Sphegina kumaoniensis

Scientific classification
- Kingdom: Animalia
- Phylum: Arthropoda
- Clade: Pancrustacea
- Class: Insecta
- Order: Diptera
- Family: Syrphidae
- Subfamily: Eristalinae
- Tribe: Brachyopini
- Subtribe: Spheginina
- Genus: Sphegina
- Species: S. kumaoniensis
- Binomial name: Sphegina kumaoniensis Mutin, 1998

= Sphegina kumaoniensis =

- Genus: Sphegina
- Species: kumaoniensis
- Authority: Mutin, 1998

Species of fly

Sphegina kumaoniensis is a species of hoverfly in the family Syrphidae found in India, Thailand, and northeast Myanmar.

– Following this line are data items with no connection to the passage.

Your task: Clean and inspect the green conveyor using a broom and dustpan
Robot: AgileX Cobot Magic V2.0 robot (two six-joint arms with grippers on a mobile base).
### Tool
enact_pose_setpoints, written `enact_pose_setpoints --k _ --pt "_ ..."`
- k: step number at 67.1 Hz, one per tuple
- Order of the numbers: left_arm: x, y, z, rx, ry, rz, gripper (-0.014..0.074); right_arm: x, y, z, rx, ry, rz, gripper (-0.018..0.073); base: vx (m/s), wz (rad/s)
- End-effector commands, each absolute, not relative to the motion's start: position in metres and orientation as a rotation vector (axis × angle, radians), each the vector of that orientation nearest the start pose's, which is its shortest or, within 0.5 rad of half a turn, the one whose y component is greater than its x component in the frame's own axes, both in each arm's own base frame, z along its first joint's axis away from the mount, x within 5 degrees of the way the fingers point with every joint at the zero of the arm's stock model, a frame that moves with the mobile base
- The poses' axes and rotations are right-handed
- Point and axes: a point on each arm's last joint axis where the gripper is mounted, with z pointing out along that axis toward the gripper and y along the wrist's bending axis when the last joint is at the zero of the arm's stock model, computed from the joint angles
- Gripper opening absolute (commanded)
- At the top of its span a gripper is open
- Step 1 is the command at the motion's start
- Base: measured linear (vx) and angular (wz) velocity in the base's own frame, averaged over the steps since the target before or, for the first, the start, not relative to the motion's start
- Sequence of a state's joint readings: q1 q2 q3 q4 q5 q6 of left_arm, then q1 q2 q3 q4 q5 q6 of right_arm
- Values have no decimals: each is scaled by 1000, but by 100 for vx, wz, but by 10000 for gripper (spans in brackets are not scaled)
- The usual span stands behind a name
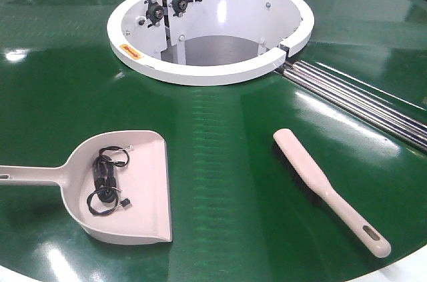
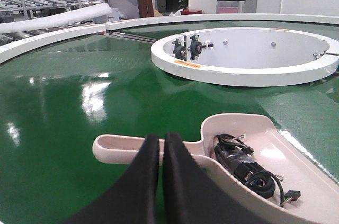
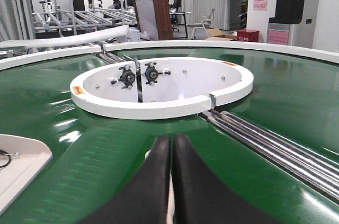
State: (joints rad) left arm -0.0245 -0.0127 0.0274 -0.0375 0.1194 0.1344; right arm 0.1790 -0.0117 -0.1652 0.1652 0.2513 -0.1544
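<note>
Nearest to the front camera lies the dustpan (image 1: 130,192) on the green conveyor (image 1: 220,162), in the lower left part. Its long straight handle points to the left edge of the view, and its wide open mouth faces right. Inside the scoop there is a bundle of black cable (image 1: 107,179) with small connectors.

To the right, well apart from the dustpan, the broom (image 1: 327,189) lies flat on the belt. Its long axis runs diagonally: the bristle end is farther from the camera and more to the left, and the tapered handle with the slotted hole points toward the lower right edge. Black bristles show along its left side.

Behind both things stands the white ring-shaped hub (image 1: 200,69), with two black bearing parts (image 1: 167,5) on its inner wall. Silver roller strips (image 1: 360,102) go from the hub to the right.

From the left wrist view, the left tool (image 2: 161,144) has its two black fingers pressed together, holding nothing, just above the dustpan handle. The right tool (image 3: 170,147) is also pressed together and empty, over the belt in front of the hub.
</note>
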Motion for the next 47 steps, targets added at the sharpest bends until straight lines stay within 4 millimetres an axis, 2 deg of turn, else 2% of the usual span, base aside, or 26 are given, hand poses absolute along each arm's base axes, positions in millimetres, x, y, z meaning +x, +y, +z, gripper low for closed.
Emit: enact_pose_setpoints --k 1,5,12,25,47 --pt "56 -1 198 82 1535 48 -7 42 10 261 -145 1465 169 -8 0 0" --pt "56 -1 198 82 1535 48 -7 43 9 260 -168 1468 125 -8 0 0" --pt "56 -1 198 82 1535 48 -7 47 6 246 -173 1495 16 -8 0 0" --pt "56 -1 198 82 1534 48 -6 57 5 205 -130 1485 9 -8 0 0" --pt "56 -1 198 82 1535 48 -6 55 5 205 -126 1478 16 -8 0 0"
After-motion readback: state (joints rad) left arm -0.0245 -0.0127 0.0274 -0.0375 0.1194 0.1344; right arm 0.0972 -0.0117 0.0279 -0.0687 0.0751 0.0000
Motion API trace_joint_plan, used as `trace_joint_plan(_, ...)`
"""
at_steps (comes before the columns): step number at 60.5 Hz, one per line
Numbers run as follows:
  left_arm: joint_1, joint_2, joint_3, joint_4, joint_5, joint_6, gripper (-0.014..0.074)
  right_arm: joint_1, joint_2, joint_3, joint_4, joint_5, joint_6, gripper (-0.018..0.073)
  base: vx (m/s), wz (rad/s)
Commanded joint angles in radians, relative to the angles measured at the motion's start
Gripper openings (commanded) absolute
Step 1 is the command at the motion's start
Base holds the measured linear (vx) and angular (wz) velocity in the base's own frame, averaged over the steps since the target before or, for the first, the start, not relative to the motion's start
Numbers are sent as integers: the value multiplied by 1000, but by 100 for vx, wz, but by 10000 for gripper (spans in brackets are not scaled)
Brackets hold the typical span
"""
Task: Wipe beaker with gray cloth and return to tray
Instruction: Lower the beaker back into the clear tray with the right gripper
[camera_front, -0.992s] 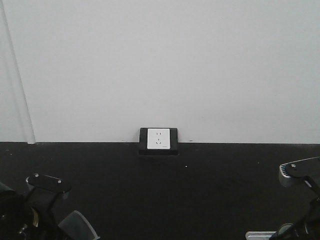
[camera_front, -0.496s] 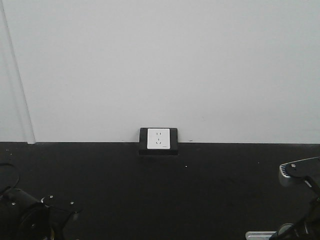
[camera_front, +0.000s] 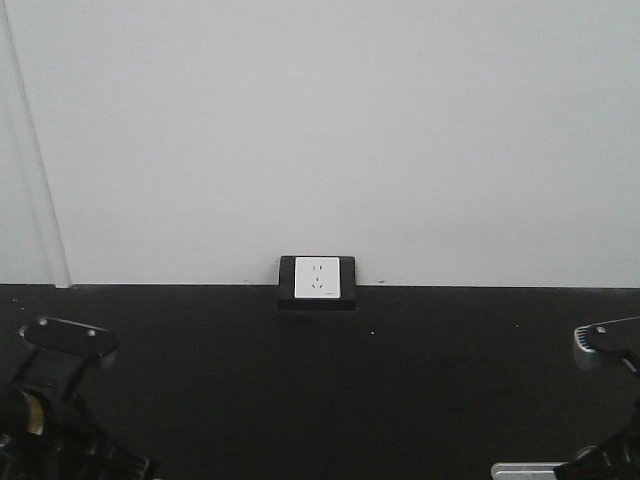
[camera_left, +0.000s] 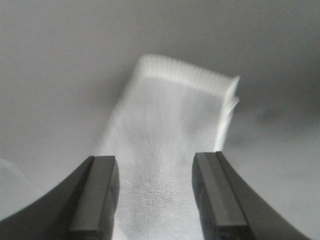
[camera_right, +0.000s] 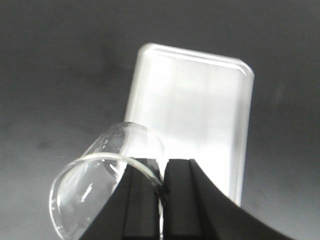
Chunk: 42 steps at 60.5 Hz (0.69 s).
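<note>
In the left wrist view the gray cloth (camera_left: 170, 125) lies flat on the dark table, pale and blurred, with a lighter far edge. My left gripper (camera_left: 156, 200) is open above its near end, one finger on each side, and I cannot tell whether it touches the cloth. In the right wrist view my right gripper (camera_right: 163, 200) is shut on the rim wall of the clear glass beaker (camera_right: 95, 195), which tilts to the left. One finger is inside the rim and one outside. The silvery tray (camera_right: 200, 100) lies on the table beyond it.
The front view shows a white wall with a socket box (camera_front: 317, 280) at the back of the black table. My left arm (camera_front: 60, 400) is at the lower left and my right arm (camera_front: 605, 340) at the lower right. A tray corner (camera_front: 520, 470) shows at the bottom edge.
In the front view the left arm dipped low half a second ago and has risen again, further left than before. The right arm has shifted slightly right and down.
</note>
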Motion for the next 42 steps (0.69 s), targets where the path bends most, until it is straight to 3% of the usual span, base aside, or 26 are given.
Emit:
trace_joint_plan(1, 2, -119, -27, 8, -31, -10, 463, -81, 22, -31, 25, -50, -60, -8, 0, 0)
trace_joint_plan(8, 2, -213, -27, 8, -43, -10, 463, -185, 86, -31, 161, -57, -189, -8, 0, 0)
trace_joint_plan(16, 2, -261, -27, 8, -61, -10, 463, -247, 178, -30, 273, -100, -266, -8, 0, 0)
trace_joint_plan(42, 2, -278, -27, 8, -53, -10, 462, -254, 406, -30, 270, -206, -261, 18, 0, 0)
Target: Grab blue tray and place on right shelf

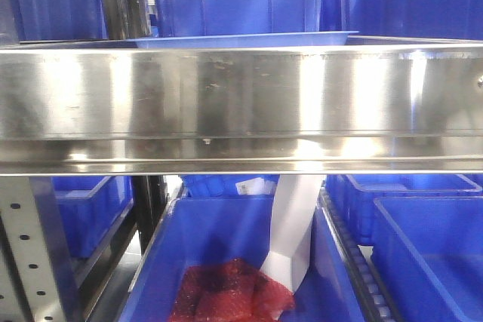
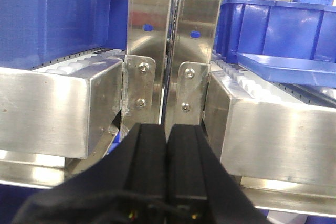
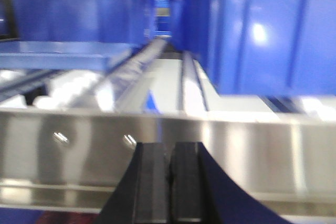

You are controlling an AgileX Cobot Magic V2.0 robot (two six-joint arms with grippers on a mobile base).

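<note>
Already resting on right shelf (image 1: 241, 103): blue tray (image 2: 294, 67), far behind the steel rail. Left claw (image 2: 167, 145) and right claw (image 3: 169, 177) both pressed closed, holding nothing. Placement seemingly done; next, probably backing away.

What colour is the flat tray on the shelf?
Light blue tray, seen best from the left wrist view.

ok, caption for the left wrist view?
Left gripper, fingers shut and empty, faces the rack uprights; blue tray rests on the right shelf.

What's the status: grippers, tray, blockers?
Left gripper shut, empty. Right gripper shut, empty. Blue tray resting on the right shelf, released. Nothing in the way.
</note>
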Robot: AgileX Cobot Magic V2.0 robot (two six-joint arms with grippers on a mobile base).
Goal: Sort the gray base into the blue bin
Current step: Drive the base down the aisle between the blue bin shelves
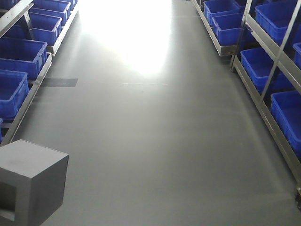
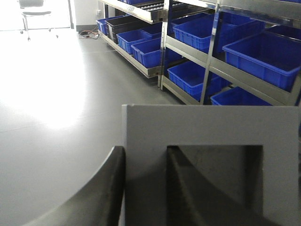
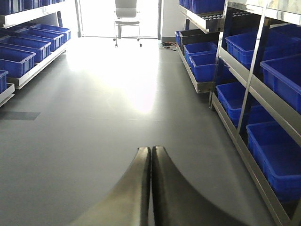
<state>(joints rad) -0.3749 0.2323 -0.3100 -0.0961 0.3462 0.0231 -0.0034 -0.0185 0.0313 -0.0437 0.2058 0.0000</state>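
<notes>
The left gripper [image 2: 145, 157] clamps a border wall of the base [image 1: 35, 181], lower left in the front view; the right gripper [image 3: 151, 153] is pressed closed on nothing, over the floor [image 3: 94, 132]

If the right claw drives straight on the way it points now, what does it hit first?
Nothing close that I can see: the right claw, shut, points along bare floor toward a distant chair. Depth is hard to judge.
</notes>
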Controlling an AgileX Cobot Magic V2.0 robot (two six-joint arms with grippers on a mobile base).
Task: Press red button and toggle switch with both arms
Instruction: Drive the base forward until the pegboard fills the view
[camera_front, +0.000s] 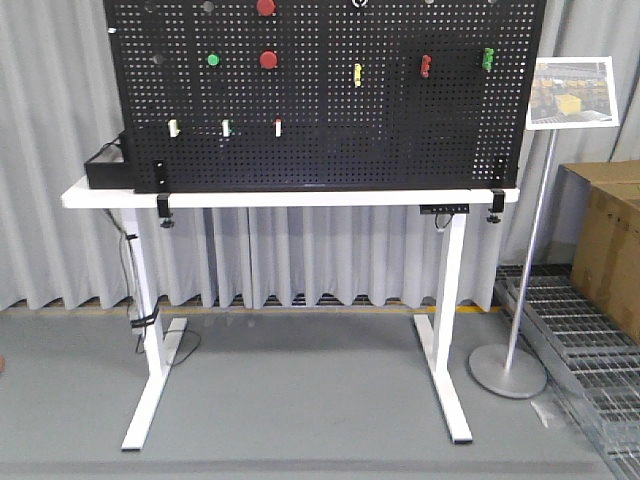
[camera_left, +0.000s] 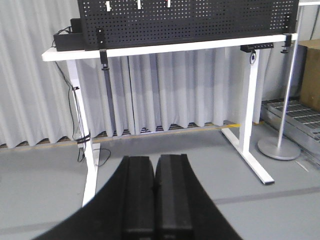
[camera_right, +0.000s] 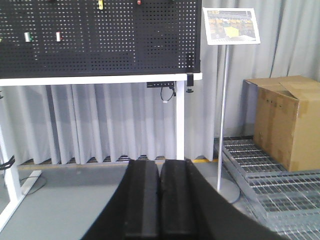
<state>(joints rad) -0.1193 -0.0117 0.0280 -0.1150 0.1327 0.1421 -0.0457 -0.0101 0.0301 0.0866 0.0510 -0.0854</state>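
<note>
Though near pegboard (camera_front: 330, 130), signpost (camera_front: 531, 250) well aside.

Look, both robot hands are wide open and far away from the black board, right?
No. The left hand and the right hand are shut, not open, as the two wrist views show. They are far away from the black board.

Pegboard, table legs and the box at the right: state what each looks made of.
Pegboard: black matte sheet with a regular grid of holes, probably painted metal, possibly plastic. Table legs: white, smooth, square-edged, likely painted steel. Box: brown cardboard, dull, with folded flaps and creased edges.
</note>
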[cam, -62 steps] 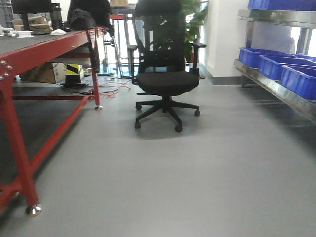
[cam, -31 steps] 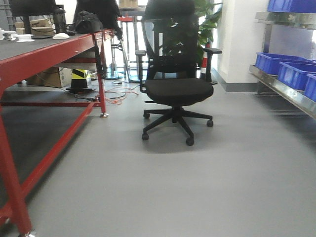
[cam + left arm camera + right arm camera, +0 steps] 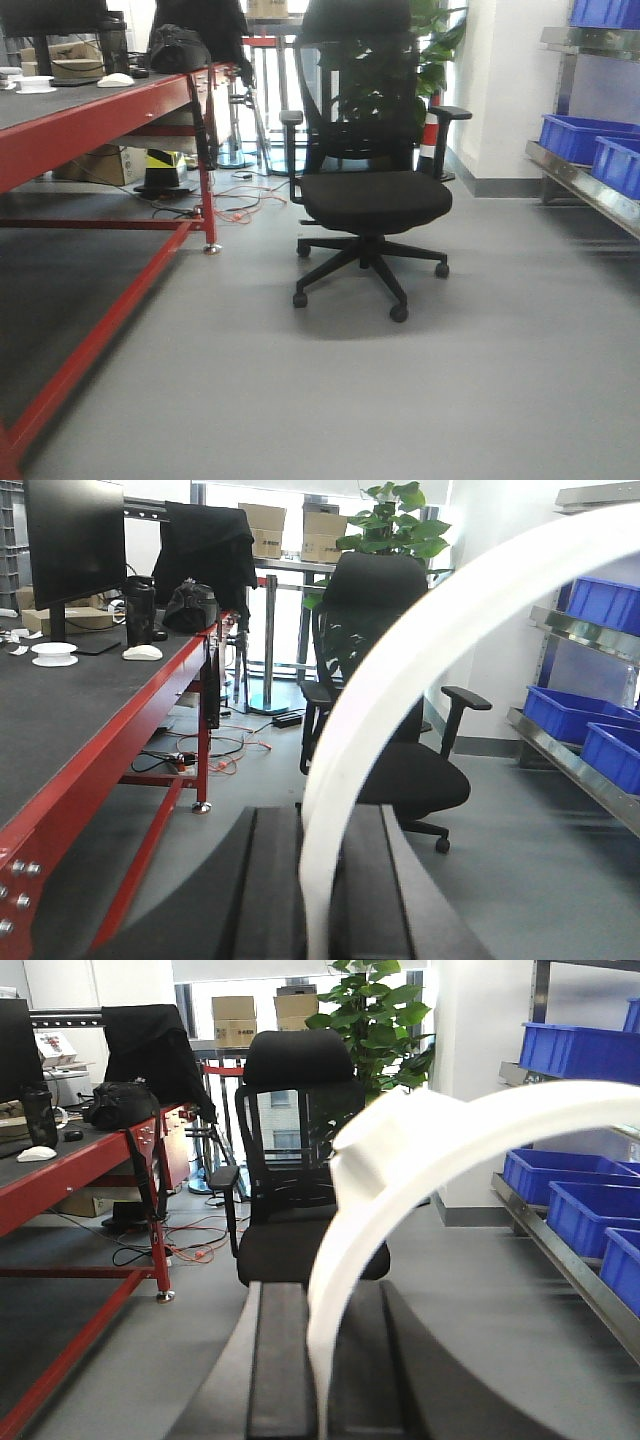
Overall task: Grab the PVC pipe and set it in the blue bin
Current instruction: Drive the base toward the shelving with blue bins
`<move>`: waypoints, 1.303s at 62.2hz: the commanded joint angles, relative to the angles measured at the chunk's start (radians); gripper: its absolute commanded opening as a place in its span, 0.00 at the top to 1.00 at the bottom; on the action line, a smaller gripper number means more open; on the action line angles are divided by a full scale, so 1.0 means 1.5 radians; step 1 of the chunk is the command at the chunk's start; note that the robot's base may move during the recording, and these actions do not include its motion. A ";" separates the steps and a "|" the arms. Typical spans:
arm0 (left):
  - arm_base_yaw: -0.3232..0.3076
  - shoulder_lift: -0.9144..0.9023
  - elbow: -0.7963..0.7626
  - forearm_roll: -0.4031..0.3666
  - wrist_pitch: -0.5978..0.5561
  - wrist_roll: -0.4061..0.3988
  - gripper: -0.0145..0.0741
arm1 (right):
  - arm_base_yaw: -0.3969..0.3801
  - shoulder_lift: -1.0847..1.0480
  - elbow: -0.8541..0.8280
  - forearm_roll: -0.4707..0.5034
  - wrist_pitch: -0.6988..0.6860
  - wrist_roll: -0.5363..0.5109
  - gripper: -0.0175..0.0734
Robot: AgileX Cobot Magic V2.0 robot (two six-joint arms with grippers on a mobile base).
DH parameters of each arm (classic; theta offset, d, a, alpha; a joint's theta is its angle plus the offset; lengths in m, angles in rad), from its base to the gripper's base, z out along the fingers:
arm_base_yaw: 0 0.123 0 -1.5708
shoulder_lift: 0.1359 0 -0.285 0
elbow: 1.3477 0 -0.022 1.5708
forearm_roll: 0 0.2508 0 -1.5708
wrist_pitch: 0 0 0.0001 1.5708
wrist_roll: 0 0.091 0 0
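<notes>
In the left wrist view my left gripper (image 3: 320, 885) is shut on a white curved PVC pipe (image 3: 395, 665) that rises from between the black fingers (image 3: 272, 880) and arcs up to the right. In the right wrist view my right gripper (image 3: 320, 1365) is shut on a white curved PVC pipe (image 3: 345, 1260) with a thicker coupling (image 3: 390, 1145) higher up. Blue bins (image 3: 585, 135) sit on a metal shelf at the right; they also show in the left wrist view (image 3: 570, 710) and the right wrist view (image 3: 590, 1215). Neither gripper shows in the front view.
A black office chair (image 3: 375, 200) stands in the middle of the grey floor ahead. A red-framed table (image 3: 90, 115) with a monitor and bags runs along the left. Cables (image 3: 235, 205) lie on the floor behind it. A potted plant (image 3: 430, 50) stands behind the chair.
The front view has advanced: the chair is nearer and further right, the blue bins have slid toward the right edge, and the table's near leg has left the frame.
</notes>
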 commanded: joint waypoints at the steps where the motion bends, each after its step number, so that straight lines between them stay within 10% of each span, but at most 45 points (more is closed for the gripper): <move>1: 0.004 -0.004 -0.001 -0.004 -0.017 -0.002 0.96 | 0.001 -0.003 0.001 -0.003 -0.017 -0.001 0.99; 81: 0.004 -0.004 -0.001 -0.004 -0.017 -0.002 0.96 | 0.001 -0.003 0.001 -0.003 -0.020 -0.001 0.99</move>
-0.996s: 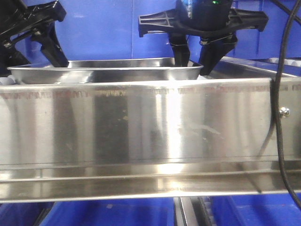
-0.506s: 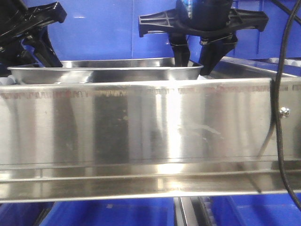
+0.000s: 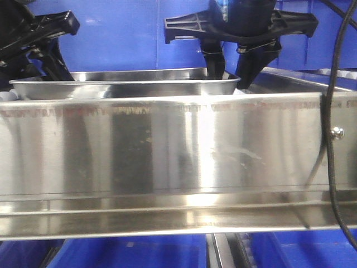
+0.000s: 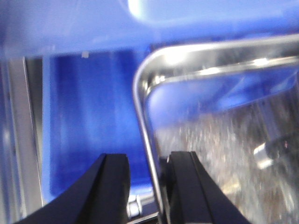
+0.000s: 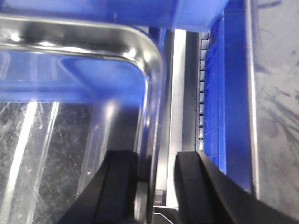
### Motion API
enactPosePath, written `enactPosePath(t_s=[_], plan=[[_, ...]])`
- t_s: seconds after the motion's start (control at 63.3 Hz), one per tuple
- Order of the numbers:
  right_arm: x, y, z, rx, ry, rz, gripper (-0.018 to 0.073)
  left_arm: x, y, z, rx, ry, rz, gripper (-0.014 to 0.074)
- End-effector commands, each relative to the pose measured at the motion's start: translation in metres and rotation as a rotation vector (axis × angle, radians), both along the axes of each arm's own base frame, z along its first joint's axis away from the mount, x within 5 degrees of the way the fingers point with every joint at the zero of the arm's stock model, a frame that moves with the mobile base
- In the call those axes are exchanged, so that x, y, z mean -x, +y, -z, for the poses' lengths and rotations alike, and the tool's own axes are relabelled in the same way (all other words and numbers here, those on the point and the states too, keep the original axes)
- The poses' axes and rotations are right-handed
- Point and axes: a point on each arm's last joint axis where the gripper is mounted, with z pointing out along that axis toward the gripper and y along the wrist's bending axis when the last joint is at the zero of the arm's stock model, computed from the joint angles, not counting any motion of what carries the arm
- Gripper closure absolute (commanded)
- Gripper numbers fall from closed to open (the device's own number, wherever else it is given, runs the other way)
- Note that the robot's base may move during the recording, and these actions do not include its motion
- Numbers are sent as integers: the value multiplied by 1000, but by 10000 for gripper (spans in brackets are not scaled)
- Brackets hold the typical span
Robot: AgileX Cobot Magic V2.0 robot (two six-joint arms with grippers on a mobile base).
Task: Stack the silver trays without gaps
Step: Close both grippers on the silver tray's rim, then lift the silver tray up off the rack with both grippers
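Note:
A silver tray (image 3: 125, 89) sits level behind the steel rail, which hides everything below its rim. My left gripper (image 4: 148, 157) is open and straddles the tray's left rim (image 4: 142, 116). One finger (image 4: 112, 186) is outside with a gap to the rim, and the other (image 4: 187, 186) is inside close to the wall. My right gripper (image 5: 155, 155) is open across the right rim (image 5: 148, 107). Its inner finger (image 5: 122, 186) is against the tray wall and its outer finger (image 5: 198, 186) stands apart. From the front, the right gripper (image 3: 230, 72) reaches down at the tray's right end.
A long flat steel rail (image 3: 167, 151) with a screw (image 3: 337, 133) fills the foreground. A black cable (image 3: 330, 111) hangs in front of it at the right. Blue bins (image 3: 122, 33) stand behind the tray. A steel strip (image 5: 176, 93) and a blue bin wall (image 5: 224, 93) run beside the tray's right rim.
My left gripper has shifted a little to the left at the tray's left end. The right gripper and the tray have stayed put.

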Motion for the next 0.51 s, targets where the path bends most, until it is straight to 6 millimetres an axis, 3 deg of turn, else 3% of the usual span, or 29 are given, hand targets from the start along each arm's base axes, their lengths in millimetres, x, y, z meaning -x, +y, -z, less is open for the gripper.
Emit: enactPosePath(t_s=[0.0,0.174,0.269,0.316,0.49], plan=[[-2,-1,-1,1,-5,1,408,0,-2,8,-9,48,9,456],[-2,-1,-1,-1,-4,2,438,1,-2,8,-9,51,10,469],[-2,-1,-1,-1,-4,2,582,2,-2,9,-3,65,10,604],[-2,-1,-1,-1,-4,2,647,3,-2,9,-4,73,13,621],[-1,-1,-4,-6,-11,2,636,6,-3,5,9,81,13,612]])
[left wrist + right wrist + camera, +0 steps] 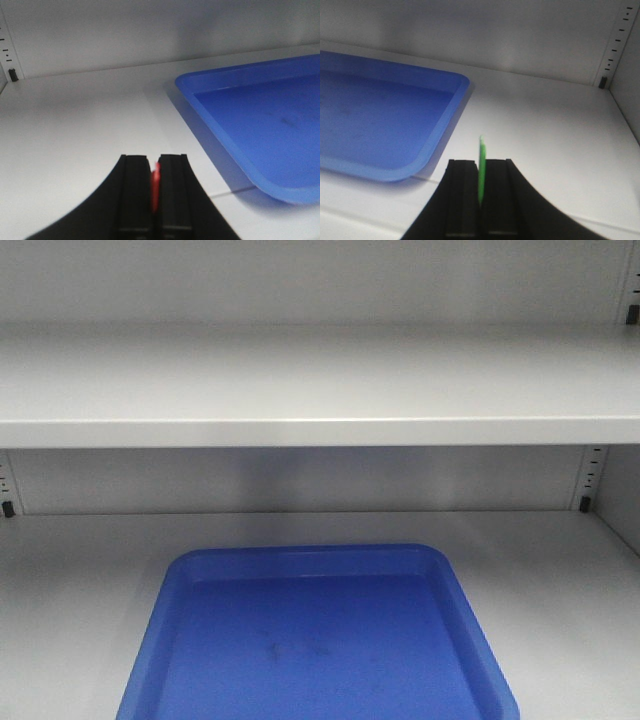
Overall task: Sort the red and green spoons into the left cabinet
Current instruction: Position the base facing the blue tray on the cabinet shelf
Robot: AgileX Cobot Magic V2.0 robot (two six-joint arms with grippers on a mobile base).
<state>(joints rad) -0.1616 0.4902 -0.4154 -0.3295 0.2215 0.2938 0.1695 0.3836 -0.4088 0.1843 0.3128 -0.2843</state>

It's characterized by a convex dorsal line of frontal prominence that ends clearly before the ocellar triangle as well as a mouthedge less strongly projecting, vibrissal angle less protruding or equal with the frontal prominence.

==Etymology==
The name comes the Kumaon division where it was originally discovered.

==Related Species==
S. kumaoniensis is very similar to S. uncinata and it's difficult to tell the two apart without reference to the male genitalia, in which they can be distinguished by S. kumaoniensis horn-like process of the baso-dorsal superior lobe (absent in S. uncinata), broad and latero-ventrally curved apical part of the superior lobe (in S. uncinata it's narrow and dorsally curved), and surstylus narrowed on the apical half with a concave medial margin (in S. uncinata it's short and evenly broad from dorsal view). S. kumaoniensis and S. uncinata both differ from other species in their genus by their dark pollinose brownish colour and their short, narrow abdomens.